Al-Qaeda in the Islamic Maghreb (AQIM), the local wing of Osama bin Laden’s global jihadist network, claimed the kidnapping and has warned Paris not to launch a military intervention.
“We have every reason to think that they are alive,” Morin told Europe 1 radio, although he acknowledged that there was “no proof of life, as such.”
“The claim of responsibility by Al-Qaeda indicating that in a few days we are going to have some precise demands, it is all this that leads us to think that, in effect, our compatriots are alive,” he said.
On the anticipated demands, he said, “that is what we are waiting for.”
France said on Friday it had no plans to use force to rescue the hostages and wanted to negotiate with the militant group.
Paris has deployed an 80-strong military intelligence unit and spotter planes to the Sahara to try to track the gang down, but officials have thus far played down the likelihood of a military rescue mission.

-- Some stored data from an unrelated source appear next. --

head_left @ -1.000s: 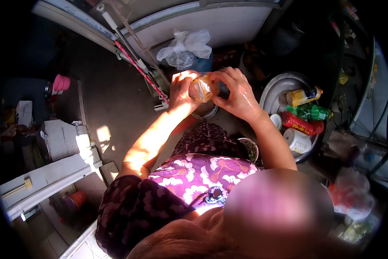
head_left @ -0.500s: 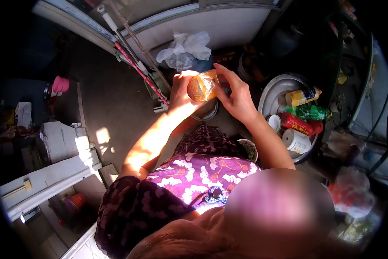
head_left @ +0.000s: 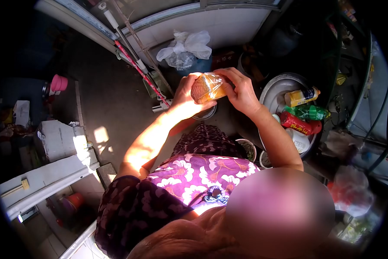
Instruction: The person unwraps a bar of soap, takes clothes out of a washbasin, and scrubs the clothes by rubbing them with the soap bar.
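Observation:
Both of my hands are raised in front of my body around an orange-brown package (head_left: 208, 88) with a shiny clear plastic surface; its exact kind is hard to make out. My left hand (head_left: 184, 97) wraps its left side and underside, with the thumb along the bottom edge. At the package's upper right, my right hand (head_left: 241, 90) grips it with bent fingers and the thumb. Some of the fingers are hidden behind it.
To the right, a grey metal basin (head_left: 269, 93) holds a yellow bottle (head_left: 302, 97), a green bottle (head_left: 313, 112), a red can (head_left: 296, 123) and a white tub (head_left: 300, 141). White plastic bags (head_left: 189, 46) lie ahead by the wall. A red-striped pole (head_left: 135, 64) leans at the left.
My right hand has shifted right and slightly down, its fingers more bent over the package. The package has tilted, showing more of its shiny side.

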`<action>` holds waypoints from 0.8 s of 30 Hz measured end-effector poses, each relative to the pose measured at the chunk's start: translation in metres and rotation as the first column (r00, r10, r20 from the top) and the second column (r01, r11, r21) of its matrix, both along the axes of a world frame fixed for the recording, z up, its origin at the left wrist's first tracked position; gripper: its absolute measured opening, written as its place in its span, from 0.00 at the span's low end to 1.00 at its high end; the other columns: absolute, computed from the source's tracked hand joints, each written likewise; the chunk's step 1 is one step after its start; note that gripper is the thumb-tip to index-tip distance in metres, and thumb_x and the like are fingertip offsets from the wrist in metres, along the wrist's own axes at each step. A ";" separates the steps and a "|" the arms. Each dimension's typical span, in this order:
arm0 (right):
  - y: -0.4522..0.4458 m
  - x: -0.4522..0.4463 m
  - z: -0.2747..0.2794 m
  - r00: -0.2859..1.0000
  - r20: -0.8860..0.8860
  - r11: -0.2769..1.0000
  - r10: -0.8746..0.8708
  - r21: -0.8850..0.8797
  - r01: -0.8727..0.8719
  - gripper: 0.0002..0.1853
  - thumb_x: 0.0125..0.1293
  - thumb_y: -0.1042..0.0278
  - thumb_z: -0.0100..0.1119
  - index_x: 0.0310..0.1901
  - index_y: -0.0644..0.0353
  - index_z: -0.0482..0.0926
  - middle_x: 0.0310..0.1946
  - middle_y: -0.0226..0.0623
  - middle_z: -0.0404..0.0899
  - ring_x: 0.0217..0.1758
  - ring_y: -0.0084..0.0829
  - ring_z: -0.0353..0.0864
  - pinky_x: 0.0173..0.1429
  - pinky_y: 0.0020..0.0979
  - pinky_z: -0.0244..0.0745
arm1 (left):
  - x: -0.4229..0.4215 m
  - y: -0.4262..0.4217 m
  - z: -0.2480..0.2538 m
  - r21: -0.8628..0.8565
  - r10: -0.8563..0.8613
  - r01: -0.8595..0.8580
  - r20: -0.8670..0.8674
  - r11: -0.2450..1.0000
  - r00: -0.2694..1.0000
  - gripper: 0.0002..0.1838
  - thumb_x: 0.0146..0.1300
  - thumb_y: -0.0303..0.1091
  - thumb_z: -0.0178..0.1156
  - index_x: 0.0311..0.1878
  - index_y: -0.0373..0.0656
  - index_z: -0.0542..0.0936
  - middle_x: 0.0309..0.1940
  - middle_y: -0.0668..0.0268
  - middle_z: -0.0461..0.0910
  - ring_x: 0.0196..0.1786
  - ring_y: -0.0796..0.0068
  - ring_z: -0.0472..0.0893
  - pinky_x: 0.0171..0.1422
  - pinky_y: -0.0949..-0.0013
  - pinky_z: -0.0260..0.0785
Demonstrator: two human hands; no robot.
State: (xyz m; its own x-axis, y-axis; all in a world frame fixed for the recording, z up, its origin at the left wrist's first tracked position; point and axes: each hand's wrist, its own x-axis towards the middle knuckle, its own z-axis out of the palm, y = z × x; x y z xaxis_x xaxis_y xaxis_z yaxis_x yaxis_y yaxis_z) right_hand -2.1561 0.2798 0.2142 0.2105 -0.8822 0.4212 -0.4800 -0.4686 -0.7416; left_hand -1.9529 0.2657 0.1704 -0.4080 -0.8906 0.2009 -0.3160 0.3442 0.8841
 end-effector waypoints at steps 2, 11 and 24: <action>0.002 -0.001 0.002 1.000 0.014 0.999 0.007 0.042 -0.008 0.13 0.61 0.81 0.57 0.49 0.64 0.79 0.39 0.45 0.78 0.38 0.46 0.81 0.42 0.35 0.78 | 0.002 0.001 -0.004 0.085 -0.033 0.037 -0.050 0.996 0.998 0.43 0.38 0.34 0.82 0.58 0.45 0.67 0.54 0.58 0.70 0.58 0.58 0.72 0.64 0.59 0.66; 0.009 0.023 -0.006 0.985 -0.013 0.985 -0.170 -0.017 0.170 0.11 0.62 0.78 0.57 0.47 0.64 0.80 0.40 0.46 0.81 0.38 0.48 0.83 0.42 0.38 0.79 | 0.003 0.005 0.002 0.073 0.009 0.000 -0.123 0.997 0.992 0.37 0.50 0.37 0.76 0.61 0.44 0.67 0.55 0.58 0.70 0.60 0.63 0.72 0.64 0.63 0.66; 0.011 0.026 -0.018 0.965 -0.226 0.988 -0.130 -0.108 0.108 0.21 0.57 0.79 0.59 0.55 0.66 0.76 0.47 0.49 0.79 0.44 0.48 0.83 0.49 0.37 0.81 | -0.018 0.011 -0.008 -0.074 0.268 -0.273 -0.070 0.959 0.961 0.23 0.54 0.31 0.65 0.54 0.39 0.72 0.45 0.50 0.76 0.47 0.50 0.78 0.51 0.55 0.72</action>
State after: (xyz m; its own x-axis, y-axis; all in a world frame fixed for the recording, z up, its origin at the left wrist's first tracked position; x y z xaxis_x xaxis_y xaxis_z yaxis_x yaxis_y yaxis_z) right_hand -2.1297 0.2912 0.1959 0.2083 -0.8657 0.4552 -0.6900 -0.4599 -0.5589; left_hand -1.9705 0.2762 0.1624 -0.1395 -0.9454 0.2946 -0.3560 0.3255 0.8760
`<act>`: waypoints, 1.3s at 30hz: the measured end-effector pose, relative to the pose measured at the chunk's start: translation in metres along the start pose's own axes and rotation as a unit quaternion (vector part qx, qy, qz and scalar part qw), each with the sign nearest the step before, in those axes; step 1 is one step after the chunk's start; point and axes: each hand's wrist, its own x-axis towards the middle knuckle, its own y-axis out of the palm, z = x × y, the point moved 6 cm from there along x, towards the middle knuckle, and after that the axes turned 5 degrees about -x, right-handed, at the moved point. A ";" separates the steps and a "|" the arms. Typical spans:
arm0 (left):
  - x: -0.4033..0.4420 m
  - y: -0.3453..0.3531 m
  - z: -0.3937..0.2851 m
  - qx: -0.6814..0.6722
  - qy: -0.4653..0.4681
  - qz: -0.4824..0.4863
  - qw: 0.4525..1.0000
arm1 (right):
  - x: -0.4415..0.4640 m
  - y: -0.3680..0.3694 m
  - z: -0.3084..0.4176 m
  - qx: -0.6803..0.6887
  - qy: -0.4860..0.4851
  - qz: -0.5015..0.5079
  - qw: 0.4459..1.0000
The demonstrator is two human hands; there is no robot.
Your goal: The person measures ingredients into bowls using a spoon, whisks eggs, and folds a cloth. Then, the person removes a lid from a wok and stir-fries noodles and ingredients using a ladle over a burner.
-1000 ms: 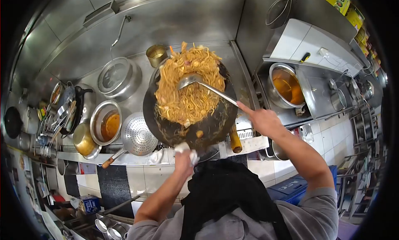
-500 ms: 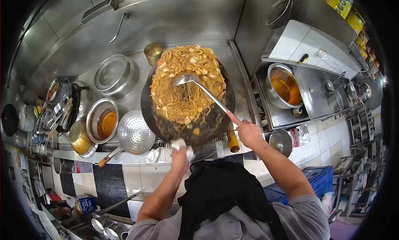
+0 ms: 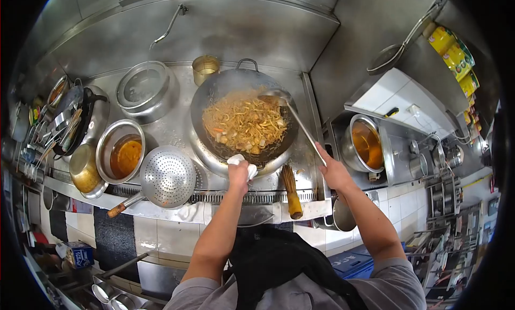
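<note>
A dark wok (image 3: 222, 87) sits on the burner, with noodles and pieces of vegetable (image 3: 244, 122) in its lower middle and some steam above. My left hand (image 3: 238, 178) is closed on a folded white cloth (image 3: 235, 160) at the wok's near rim; any handle under the cloth is hidden. My right hand (image 3: 333, 170) grips the long handle of a metal ladle (image 3: 306, 128). The ladle's bowl rests over the right side of the wok, near its rim, beside the noodles.
Left of the wok lie a perforated strainer (image 3: 167, 176), a pot of brown-orange liquid (image 3: 103, 159) and a lidded pot (image 3: 142, 87). A bamboo brush (image 3: 291, 194) stands near the front edge. Behind is a tin (image 3: 205, 68); at right, another pot of orange liquid (image 3: 354, 149).
The noodles, tossed high and spread out before, are now down in the wok. The wok has moved away from me and settled on the burner. The ladle has swung right; my left hand moved forward.
</note>
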 end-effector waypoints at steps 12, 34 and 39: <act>0.000 -0.008 -0.001 0.085 -0.007 0.023 0.996 | -0.004 0.039 0.135 0.919 0.074 0.334 0.195; 0.003 -0.015 -0.011 0.052 -0.025 0.036 0.998 | 0.056 0.010 0.025 0.267 -0.132 -0.104 0.949; 0.016 -0.013 0.008 -0.044 -0.079 0.029 0.996 | 0.005 0.088 0.114 0.522 0.055 0.070 0.848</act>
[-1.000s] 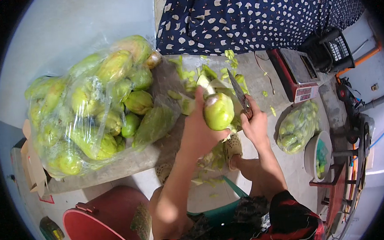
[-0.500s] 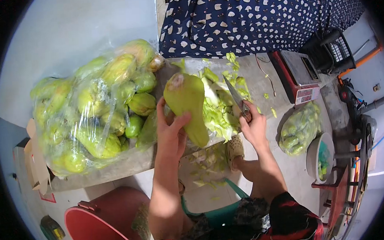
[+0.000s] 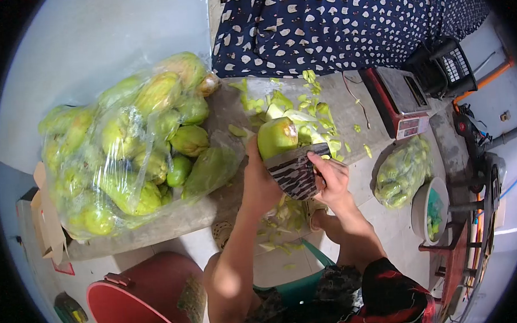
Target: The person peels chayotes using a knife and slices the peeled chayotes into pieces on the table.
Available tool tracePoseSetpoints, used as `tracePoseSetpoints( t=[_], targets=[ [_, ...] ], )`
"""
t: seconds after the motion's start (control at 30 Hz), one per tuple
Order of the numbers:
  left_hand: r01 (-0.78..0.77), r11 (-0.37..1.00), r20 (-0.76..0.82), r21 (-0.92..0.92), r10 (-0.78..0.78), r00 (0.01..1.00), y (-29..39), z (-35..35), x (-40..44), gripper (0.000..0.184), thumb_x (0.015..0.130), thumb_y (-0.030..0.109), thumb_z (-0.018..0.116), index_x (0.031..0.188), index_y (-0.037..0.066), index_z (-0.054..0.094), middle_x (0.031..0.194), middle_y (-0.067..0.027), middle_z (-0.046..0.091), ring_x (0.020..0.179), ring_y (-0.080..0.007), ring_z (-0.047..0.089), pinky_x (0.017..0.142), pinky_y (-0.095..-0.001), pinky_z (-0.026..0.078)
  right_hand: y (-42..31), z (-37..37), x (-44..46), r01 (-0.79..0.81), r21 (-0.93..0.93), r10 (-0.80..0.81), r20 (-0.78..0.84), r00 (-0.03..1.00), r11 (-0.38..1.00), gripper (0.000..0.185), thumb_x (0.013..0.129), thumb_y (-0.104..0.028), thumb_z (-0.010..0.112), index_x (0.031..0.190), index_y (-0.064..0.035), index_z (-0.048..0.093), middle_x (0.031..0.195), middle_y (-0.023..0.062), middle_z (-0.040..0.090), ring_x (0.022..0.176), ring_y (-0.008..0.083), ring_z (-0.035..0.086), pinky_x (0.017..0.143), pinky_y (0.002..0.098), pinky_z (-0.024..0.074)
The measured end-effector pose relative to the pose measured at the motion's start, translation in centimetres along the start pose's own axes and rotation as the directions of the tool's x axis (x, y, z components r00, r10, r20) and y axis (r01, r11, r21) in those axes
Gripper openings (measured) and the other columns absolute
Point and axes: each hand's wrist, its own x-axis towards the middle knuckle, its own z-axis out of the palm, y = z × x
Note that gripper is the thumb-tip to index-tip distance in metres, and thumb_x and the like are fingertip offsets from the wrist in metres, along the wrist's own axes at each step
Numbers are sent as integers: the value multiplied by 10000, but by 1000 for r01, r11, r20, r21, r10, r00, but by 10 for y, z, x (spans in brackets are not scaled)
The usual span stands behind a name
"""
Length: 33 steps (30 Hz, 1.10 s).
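My left hand (image 3: 260,176) is wrapped round a large green fruit (image 3: 276,139), whose pale, brownish end faces up and to the right. A knife (image 3: 296,171) with a wide, dark patterned blade is gripped in my right hand (image 3: 333,180); its blade lies across the fruit's lower right side. Pale green peelings (image 3: 320,110) are scattered on the concrete ledge behind the fruit. To the left, a clear plastic bag (image 3: 119,144) bulges with several green fruits.
A red scale (image 3: 394,100) and a black basket (image 3: 453,66) are at the right. Below them are a bag of green produce (image 3: 403,172) and a white bucket (image 3: 421,215). A red bin (image 3: 146,293) lies lower left; a green stool (image 3: 293,288) is beneath me.
The fruit has moved right and turned in my left hand. My right hand has brought the knife against it, the blade's broad face now showing.
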Motion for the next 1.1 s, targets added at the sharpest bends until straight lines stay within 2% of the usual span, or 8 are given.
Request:
tracePoseSetpoints(
  t=[0.2,0.43,0.53,0.6,0.7,0.87,0.97,1.1],
  targets=[
    [-198,980,2,31,198,980,-3,8,-2,964,722,118,818,1469,28,214,1144,-179,671,1056,-263,669,880,-341,512,-1,2,-1,24,18,-24,14,1000,1000,575,640,-76,723,1199,17,628,631,50,577,518,219,578,507,324,465],
    [-158,986,41,57,156,987,2,10,-2,944,731,102,803,1465,13,216,1146,-170,669,1052,-245,668,885,-319,505,-4,-1,0,12,2,-12,15,1000,1000,606,600,37,622,1206,10,627,624,54,566,511,226,563,506,334,457],
    [-320,937,32,142,319,947,5,9,-1,901,761,61,764,1467,14,207,1094,-165,665,882,-232,694,763,-314,544,3,0,-8,-120,-49,122,29,992,992,611,600,51,609,1206,-25,637,648,67,590,525,238,576,532,344,478],
    [282,924,105,-259,-263,959,19,6,-5,848,793,14,710,1469,27,199,1017,-149,649,672,-187,657,575,-299,537,19,5,-13,-252,-129,255,11,967,959,612,597,29,631,1200,-75,650,739,100,660,590,267,634,606,359,528],
    [261,911,117,-319,-236,965,27,6,-3,774,818,-95,612,1459,81,218,1017,-107,583,575,-143,570,442,-284,478,19,-1,-14,-268,-173,282,57,958,948,601,602,16,629,1197,-69,649,793,116,684,636,287,660,634,364,543],
    [252,916,113,-313,-227,967,29,0,-5,782,812,-89,612,1462,79,212,1015,-112,585,556,-160,572,460,-296,491,12,-3,-8,-215,-193,224,25,974,957,593,628,12,628,1207,-113,649,748,111,675,604,313,644,604,380,541],
    [235,926,123,-296,-207,971,26,-3,-8,773,816,-65,621,1458,79,217,1007,-112,579,556,-158,571,458,-296,487,31,-3,-12,-518,-271,566,140,812,811,430,729,-43,619,1148,-134,657,676,137,644,565,336,630,570,415,528],
    [179,929,115,-324,-149,982,29,-11,-2,722,824,-9,659,1425,79,268,993,-103,568,579,-153,576,469,-289,487,51,-8,-15,-573,-330,626,74,777,750,415,737,-70,624,1148,-112,662,636,129,595,563,340,615,587,410,511]
  ],
)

In July French and Mauritanian commandos launched an assault on an Al-Qaeda base in northern Mali, killing seven militants but failing to find a previous French hostage, 78-year-old Michel Germaneau, who was later reported killed by AQIM.
French forces are mapping what is described as an area of rocky desert and sand mountains six times the size of France, with camps that could belong to Tuaregs, caravans, smugglers or Al-Qaeda.
Despite repeated denials, France has earned a reputation over the years for paying off kidnappers—with cash and by prisoner exchanges—to protect its economic interests and the lives of is citizens.
After Germaneau’s death, however, Sarkozy signalled a new tougher stance.
“It can’t be our only strategy to pay ransoms and to agree to free prisoners in exchange for unlucky innocent victims. That can’t be a strategy,” he complained, after Madrid ransomed two Spanish hostages.